Task goal:
Nothing but the pictures should be left out when the entries below are duplicated.

Items from a dataset:

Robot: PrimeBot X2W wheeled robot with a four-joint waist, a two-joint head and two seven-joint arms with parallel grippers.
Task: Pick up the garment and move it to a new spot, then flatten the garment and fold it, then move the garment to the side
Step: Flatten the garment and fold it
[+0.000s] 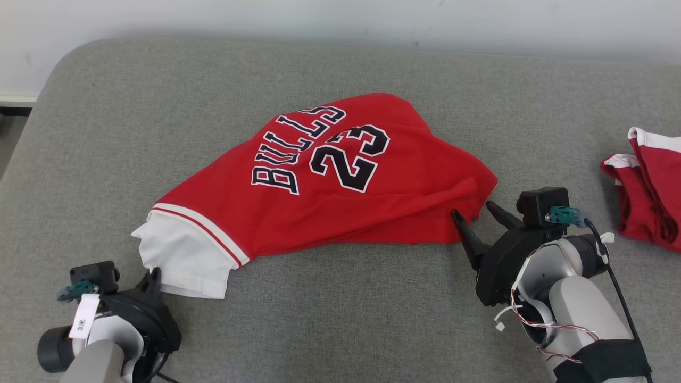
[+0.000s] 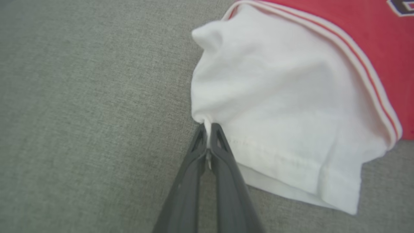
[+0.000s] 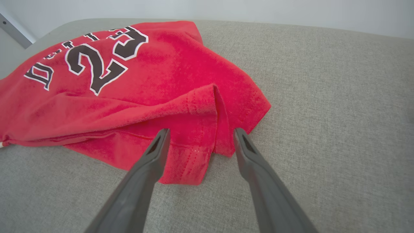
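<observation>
The garment [image 1: 330, 181] is a red jersey printed BULLS 23 with a white sleeve [image 2: 275, 106], lying crumpled on the grey padded table [image 1: 133, 117]. My left gripper [image 1: 154, 277] is at the sleeve's near-left edge; in the left wrist view its fingers [image 2: 207, 139] are shut on a pinch of white fabric. At the jersey's right corner, my right gripper [image 1: 474, 208] is open. In the right wrist view its fingers [image 3: 155, 152] stand wide on either side of the red hem [image 3: 197, 152], just above it.
A second red and white garment [image 1: 649, 186] lies bunched at the table's right edge. The table's rounded far-left corner and a pale wall lie beyond. Bare grey surface spreads to the left and front of the jersey.
</observation>
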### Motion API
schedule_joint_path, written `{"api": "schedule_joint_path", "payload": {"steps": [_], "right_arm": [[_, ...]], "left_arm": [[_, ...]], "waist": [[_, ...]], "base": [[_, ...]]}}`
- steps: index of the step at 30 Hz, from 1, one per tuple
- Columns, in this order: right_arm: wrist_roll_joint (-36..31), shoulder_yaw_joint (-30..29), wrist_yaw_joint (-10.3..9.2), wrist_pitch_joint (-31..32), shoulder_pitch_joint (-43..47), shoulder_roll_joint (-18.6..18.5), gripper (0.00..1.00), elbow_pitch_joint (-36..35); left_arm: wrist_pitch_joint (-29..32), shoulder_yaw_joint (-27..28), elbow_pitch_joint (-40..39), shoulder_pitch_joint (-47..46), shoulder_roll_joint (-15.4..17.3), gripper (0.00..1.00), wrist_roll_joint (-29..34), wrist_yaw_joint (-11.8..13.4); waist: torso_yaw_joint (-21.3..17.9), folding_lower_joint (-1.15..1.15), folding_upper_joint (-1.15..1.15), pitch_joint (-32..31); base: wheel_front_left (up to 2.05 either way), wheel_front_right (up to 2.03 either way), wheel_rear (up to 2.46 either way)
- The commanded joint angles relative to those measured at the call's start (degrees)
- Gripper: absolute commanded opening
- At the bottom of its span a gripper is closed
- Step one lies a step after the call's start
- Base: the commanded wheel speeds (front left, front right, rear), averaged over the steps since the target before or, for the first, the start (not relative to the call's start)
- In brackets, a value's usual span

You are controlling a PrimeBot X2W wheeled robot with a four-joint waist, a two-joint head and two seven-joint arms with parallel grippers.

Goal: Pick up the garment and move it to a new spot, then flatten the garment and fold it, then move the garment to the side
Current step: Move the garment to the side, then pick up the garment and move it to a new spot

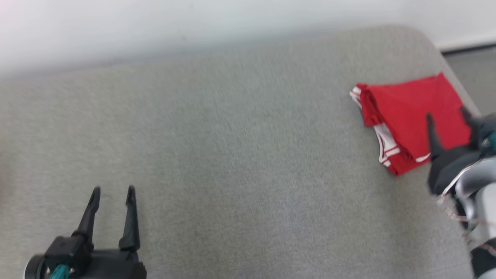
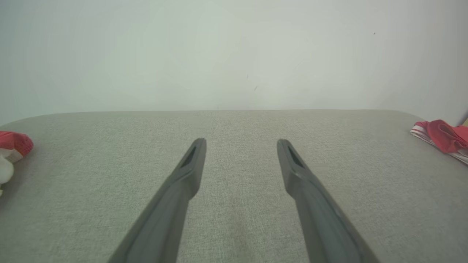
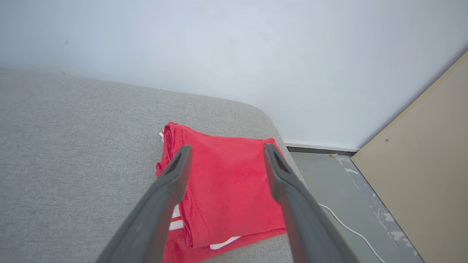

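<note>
Garment point(image 1: 407, 112) job looked pretty much wrapped up from where I stood. Closest to me, the left gripper point(image 1: 113, 190) hung low over bare grey cushion point(image 1: 232, 135), fingers apart, holding nothing. Further along on the right, the right gripper point(image 1: 447, 116) was poised just above the red cloth, its fingers spread too and, as far as I could tell, not pinching any of it. The garment itself lay folded into a neat-ish packet, white stripes peeking out along one side, right up by the far right corner of the cushion, close to the edge. So the pickup, flattening and folding seemed done, and it sat off to the side, so I'd guess only backing the arm away remained, if anything. Behind it all, plain white wall point(image 1: 193, 23).
</note>
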Motion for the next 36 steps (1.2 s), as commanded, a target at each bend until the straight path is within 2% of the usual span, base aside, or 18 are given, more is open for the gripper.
{"api": "schedule_joint_path", "payload": {"steps": [1, 11, 17, 24, 36], "right_arm": [[0.7, 0.4, -0.16, -0.7, 1.5, 0.5, 1.0, -0.7], [5.7, 3.2, -0.16, -9.3, 12.3, 6.5, 1.0, -7.2], [5.9, 3.9, -0.16, -11.4, 17.6, 10.6, 1.0, -8.8], [3.7, 7.1, -0.16, -12.5, 22.0, 13.1, 1.0, -8.7], [3.3, 4.6, -0.16, -12.8, 25.8, 15.6, 1.0, -8.2]], "left_arm": [[0.0, 0.3, 0.3, 1.2, -0.3, 1.0, -0.2, 0.3], [0.0, 2.3, 1.3, 5.0, -0.6, 1.0, -1.0, 1.7], [0.0, 3.3, 1.7, 6.5, -0.7, 1.0, -0.8, 2.6], [0.0, 3.6, 3.7, 8.5, -0.8, 1.0, -1.5, 2.8], [0.0, 3.4, 5.5, 10.6, -0.9, 1.0, -1.6, 3.3]], "waist": [[2.8, 0.01, 0.01, -6.3], [5.3, 0.01, 0.01, -12.0], [6.1, 0.01, 0.01, -13.8], [6.9, 0.01, 0.01, -15.2], [7.5, 0.01, 0.01, -17.1]], "base": [[0.0, 0.0, 0.0], [0.0, 0.0, 0.0], [0.0, 0.0, 0.0], [0.0, 0.0, 0.0], [0.0, 0.0, 0.0]]}}
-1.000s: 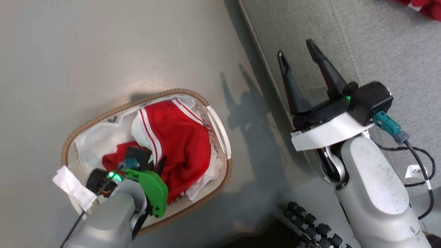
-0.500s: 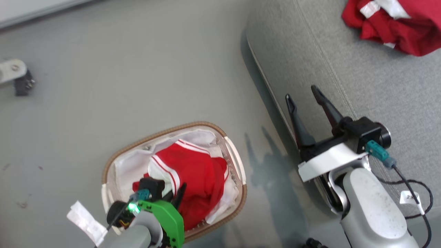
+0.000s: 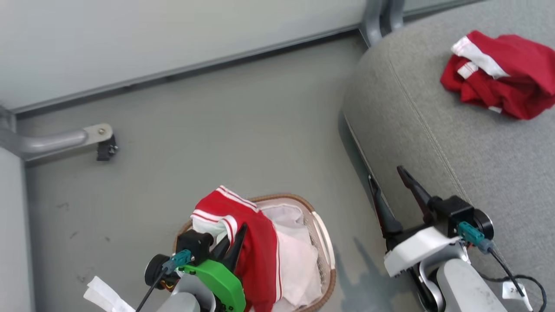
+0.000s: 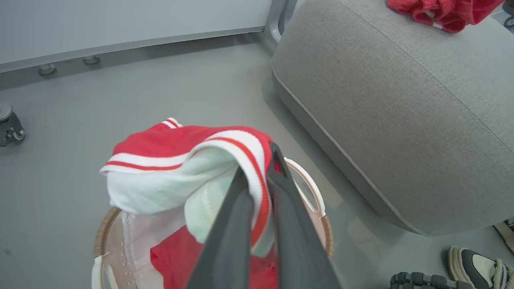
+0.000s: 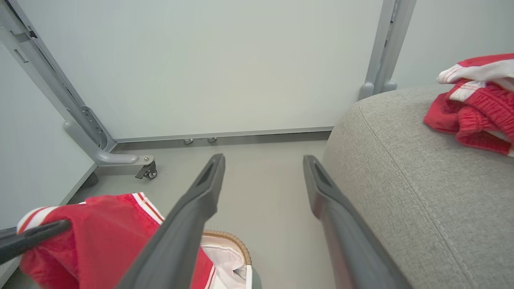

Worked solution:
Robot: PrimeBot X2W wheeled robot with a four-joint waist, a two-joint head and two seven-joint arms with parallel grippers.
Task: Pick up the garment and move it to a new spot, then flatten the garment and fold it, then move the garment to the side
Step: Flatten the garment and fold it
[+0.000s] 
[+0.000s] 
[+0.000s] 
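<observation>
The garment [image 1: 330, 181] is a red jersey printed BULLS 23 with a white sleeve [image 2: 275, 106], lying crumpled on the grey padded table [image 1: 133, 117]. My left gripper [image 1: 154, 277] is at the sleeve's near-left edge; in the left wrist view its fingers [image 2: 207, 139] are shut on a pinch of white fabric. At the jersey's right corner, my right gripper [image 1: 474, 208] is open. In the right wrist view its fingers [image 3: 155, 152] stand wide on either side of the red hem [image 3: 197, 152], just above it.
A second red and white garment [image 1: 649, 186] lies bunched at the table's right edge. The table's rounded far-left corner and a pale wall lie beyond. Bare grey surface spreads to the left and front of the jersey.
</observation>
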### Motion API
schedule_joint_path, written `{"api": "schedule_joint_path", "payload": {"steps": [_], "right_arm": [[_, ...]], "left_arm": [[_, ...]], "waist": [[_, ...]], "base": [[_, ...]]}}`
- steps: index of the step at 30 Hz, from 1, one per tuple
- Columns, in this order: right_arm: wrist_roll_joint (-36..31), shoulder_yaw_joint (-30..29), wrist_yaw_joint (-10.3..9.2), wrist_pitch_joint (-31..32), shoulder_pitch_joint (-43..47), shoulder_roll_joint (-18.6..18.5), gripper (0.00..1.00), elbow_pitch_joint (-36..35); left_arm: wrist_pitch_joint (-29..32), shoulder_yaw_joint (-27..28), elbow_pitch_joint (-40..39), shoulder_pitch_joint (-47..46), shoulder_roll_joint (-15.4..17.3), gripper (0.00..1.00), wrist_roll_joint (-29..34), wrist_yaw_joint (-11.8..13.4); waist: torso_yaw_joint (-21.3..17.9), folding_lower_joint (-1.15..1.15), folding_upper_joint (-1.15..1.15), pitch_joint (-32..31); base: wheel_front_left (up to 2.05 either way), wheel_front_right (up to 2.03 either way), wheel_rear (up to 2.46 either way)
- The commanded joint angles relative to those measured at the call's start (degrees)
- Gripper: absolute commanded opening
- At the bottom of its span a gripper is closed
- Step one lies a step after the call's start
- Base: the commanded wheel speeds (front left, front right, rear), averaged over the steps since the target before or, for the first, the start (not relative to the call's start)
- In brackets, a value's usual span

You are controlling a PrimeBot X2W wheeled robot with a four-joint waist, a two-joint head and two seven-joint arms with parallel grippers.

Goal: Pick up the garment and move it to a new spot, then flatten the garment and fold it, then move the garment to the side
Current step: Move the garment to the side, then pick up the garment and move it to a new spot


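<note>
Garment point(image 1: 407, 112) job looked pretty much wrapped up from where I stood. Closest to me, the left gripper point(image 1: 113, 190) hung low over bare grey cushion point(image 1: 232, 135), fingers apart, holding nothing. Further along on the right, the right gripper point(image 1: 447, 116) was poised just above the red cloth, its fingers spread too and, as far as I could tell, not pinching any of it. The garment itself lay folded into a neat-ish packet, white stripes peeking out along one side, right up by the far right corner of the cushion, close to the edge. So the pickup, flattening and folding seemed done, and it sat off to the side, so I'd guess only backing the arm away remained, if anything. Behind it all, plain white wall point(image 1: 193, 23).
</note>
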Motion for the next 36 steps (1.2 s), as commanded, a target at each bend until the straight path is within 2% of the usual span, base aside, or 18 are given, more is open for the gripper.
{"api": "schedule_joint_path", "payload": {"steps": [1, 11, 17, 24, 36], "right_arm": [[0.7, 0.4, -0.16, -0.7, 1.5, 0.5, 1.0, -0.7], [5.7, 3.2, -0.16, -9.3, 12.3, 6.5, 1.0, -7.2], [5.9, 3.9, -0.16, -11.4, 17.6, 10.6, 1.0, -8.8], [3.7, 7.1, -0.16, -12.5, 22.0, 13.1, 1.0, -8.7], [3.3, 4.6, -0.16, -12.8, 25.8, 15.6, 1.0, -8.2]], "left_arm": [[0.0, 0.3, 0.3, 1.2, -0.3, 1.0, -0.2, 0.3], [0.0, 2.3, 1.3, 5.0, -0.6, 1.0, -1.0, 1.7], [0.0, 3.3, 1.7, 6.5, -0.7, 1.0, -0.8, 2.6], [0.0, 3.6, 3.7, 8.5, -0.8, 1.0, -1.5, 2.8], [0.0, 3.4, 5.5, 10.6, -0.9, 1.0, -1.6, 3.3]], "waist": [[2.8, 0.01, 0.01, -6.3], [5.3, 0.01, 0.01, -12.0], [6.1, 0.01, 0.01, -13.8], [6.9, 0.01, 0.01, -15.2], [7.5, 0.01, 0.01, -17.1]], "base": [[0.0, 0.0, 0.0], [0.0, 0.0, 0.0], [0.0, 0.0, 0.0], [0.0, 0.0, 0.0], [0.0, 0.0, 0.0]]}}
-1.000s: 
-0.500s: 
+0.000s: 
+0.000s: 
+0.000s: 

The output is now finished.